Russia has long employed similar dehumanizing tactics with Ukraine and with the Crimean Tatar people, but this seems lost in the rhetoric, the back-and-forth of global thought and strategy about Russia’s war on Ukraine. Read about Russia’s persecution of the Crimean Tatars, one of Ukraine’s many indigenous populations, here and here.
In the middle of a cold February night in 1940, Russian troops came to our family’s small farm, gave them 30 minutes to gather their belongings, and ordered them at gunpoint on a train to Siberia. The soldiers placed hundreds of thousands of Poles on cattle cars—as many as 90 in each one—with slatted openings for ventilation. (Witness the way dehumanization targets bodies, equating human bodies with livestock in attempt to break the will of a people.) The cars were unheated; during the 4- to 6-week journey, many—often children and elders—died of cold or illness. The trains stopped each day to empty the bodies of the dead into the snowy tundra below.
For the next two years, my mother and her family were prisoners of war in the Gulag, the Soviet system of labor camps. The Russian soldiers treated them brutally; of those who survived the exodus from Poland, countless perished in the camps. Most did not attempt to flee; to do so would place them alone in the Ural Mountains in the bitter cold of winter, with neither provisions nor protection from wild animals.
For most of my life, I have harbored a fear of not having enough food, despite never having gone hungry.

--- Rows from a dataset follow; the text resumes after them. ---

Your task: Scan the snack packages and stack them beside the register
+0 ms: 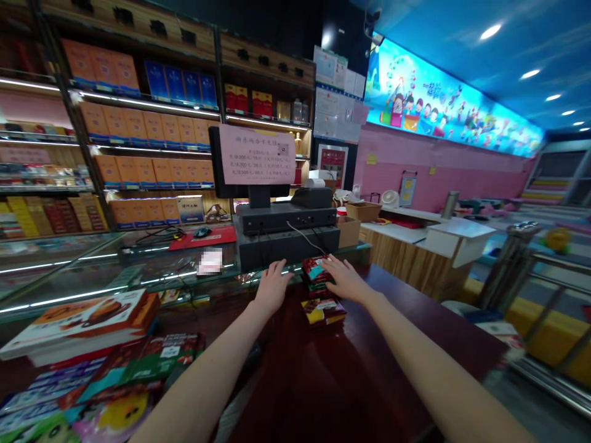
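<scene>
Both arms reach over a dark red wooden counter [332, 381]. My right hand [346, 280] lies with fingers stretched on the right side of a stack of red and teal snack packets [314, 269]. To the left of that stack, my left hand [273, 286] is held with its fingers apart and nothing in it. A gap shows between it and the packets. Just in front of the stack sits a smaller pile of yellow and brown packets [323, 312]. Whether my right fingertips press on the top packet or only rest there, I cannot tell.
Behind the packets stands a cash register [286, 243] with a screen and a pink notice [257, 155]. At left lie boxes [87, 320] and several colourful packets [161, 363]. A glass case [138, 271] runs along the back. Metal railings [545, 271] stand at right.
</scene>
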`<state>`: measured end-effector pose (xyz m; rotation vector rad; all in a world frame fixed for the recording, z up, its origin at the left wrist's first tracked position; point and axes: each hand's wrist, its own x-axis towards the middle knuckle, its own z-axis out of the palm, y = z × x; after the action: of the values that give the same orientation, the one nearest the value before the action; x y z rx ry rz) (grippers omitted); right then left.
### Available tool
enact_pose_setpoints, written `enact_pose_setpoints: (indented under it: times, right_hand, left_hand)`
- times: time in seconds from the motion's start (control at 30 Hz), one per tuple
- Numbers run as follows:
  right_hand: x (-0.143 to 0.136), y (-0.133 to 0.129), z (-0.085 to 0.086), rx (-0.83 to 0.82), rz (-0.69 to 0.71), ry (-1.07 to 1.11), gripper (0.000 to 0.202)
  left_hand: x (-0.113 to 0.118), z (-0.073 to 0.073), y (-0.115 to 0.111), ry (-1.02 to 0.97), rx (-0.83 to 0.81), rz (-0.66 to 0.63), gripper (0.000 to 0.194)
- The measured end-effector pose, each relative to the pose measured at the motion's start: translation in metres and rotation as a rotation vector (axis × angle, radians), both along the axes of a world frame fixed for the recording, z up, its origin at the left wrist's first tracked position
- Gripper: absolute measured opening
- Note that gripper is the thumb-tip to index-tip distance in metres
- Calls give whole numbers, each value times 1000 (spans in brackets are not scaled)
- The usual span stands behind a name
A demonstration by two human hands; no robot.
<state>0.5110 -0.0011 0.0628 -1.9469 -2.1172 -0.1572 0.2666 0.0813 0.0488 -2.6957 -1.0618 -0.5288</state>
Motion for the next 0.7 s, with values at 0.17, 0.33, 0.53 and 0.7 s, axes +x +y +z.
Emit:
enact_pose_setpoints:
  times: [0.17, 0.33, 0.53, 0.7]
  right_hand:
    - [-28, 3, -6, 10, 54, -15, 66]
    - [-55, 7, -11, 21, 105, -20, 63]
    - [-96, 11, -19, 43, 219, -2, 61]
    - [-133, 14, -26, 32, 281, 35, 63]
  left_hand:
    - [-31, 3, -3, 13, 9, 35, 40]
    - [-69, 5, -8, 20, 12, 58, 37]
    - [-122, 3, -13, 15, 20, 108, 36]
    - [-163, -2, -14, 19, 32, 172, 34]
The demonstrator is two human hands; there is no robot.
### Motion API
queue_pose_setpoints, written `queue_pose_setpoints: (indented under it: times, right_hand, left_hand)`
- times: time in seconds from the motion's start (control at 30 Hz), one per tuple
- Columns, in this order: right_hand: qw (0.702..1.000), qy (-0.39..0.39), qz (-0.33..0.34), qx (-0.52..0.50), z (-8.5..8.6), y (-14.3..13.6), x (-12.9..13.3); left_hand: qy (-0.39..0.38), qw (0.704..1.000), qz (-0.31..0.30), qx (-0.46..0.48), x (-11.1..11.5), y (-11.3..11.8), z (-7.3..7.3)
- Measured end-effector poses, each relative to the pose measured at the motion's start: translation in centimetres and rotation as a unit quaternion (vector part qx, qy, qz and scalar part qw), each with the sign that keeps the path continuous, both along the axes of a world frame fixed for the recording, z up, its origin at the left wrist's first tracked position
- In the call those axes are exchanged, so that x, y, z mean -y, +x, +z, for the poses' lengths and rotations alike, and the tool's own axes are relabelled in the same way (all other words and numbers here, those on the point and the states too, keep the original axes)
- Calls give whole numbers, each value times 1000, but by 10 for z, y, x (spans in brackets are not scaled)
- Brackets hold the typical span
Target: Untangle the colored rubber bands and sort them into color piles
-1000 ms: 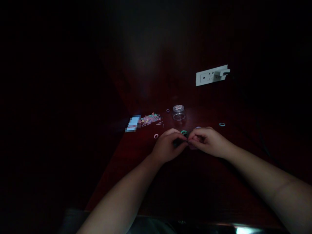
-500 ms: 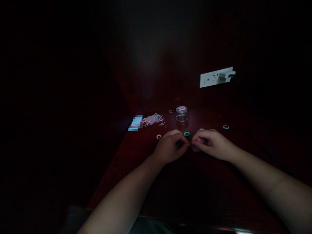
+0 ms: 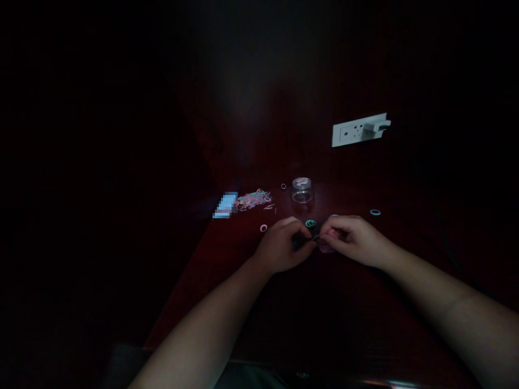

Just the prospect of running out of something—coffee, for instance, or arugula—triggers a compulsion to replenish it. I’ve never understood this fear; it has felt like a neurotic tic, an embarrassing manifestation of privilege.
During Covid, my siblings and I Skyped with our family in England. Over the course of checking in, I confessed my food anxiety, which had worsened during the pandemic. In response my aunt, now 94, shared a chilling story about our family’s experiences in World War II.
Daily rations, my aunt said, consisted of a single piece of bread for each person. My aunt, who was at ten the oldest, gave the pieces every evening to her younger sisters, who wept from the stomach pains caused by hunger.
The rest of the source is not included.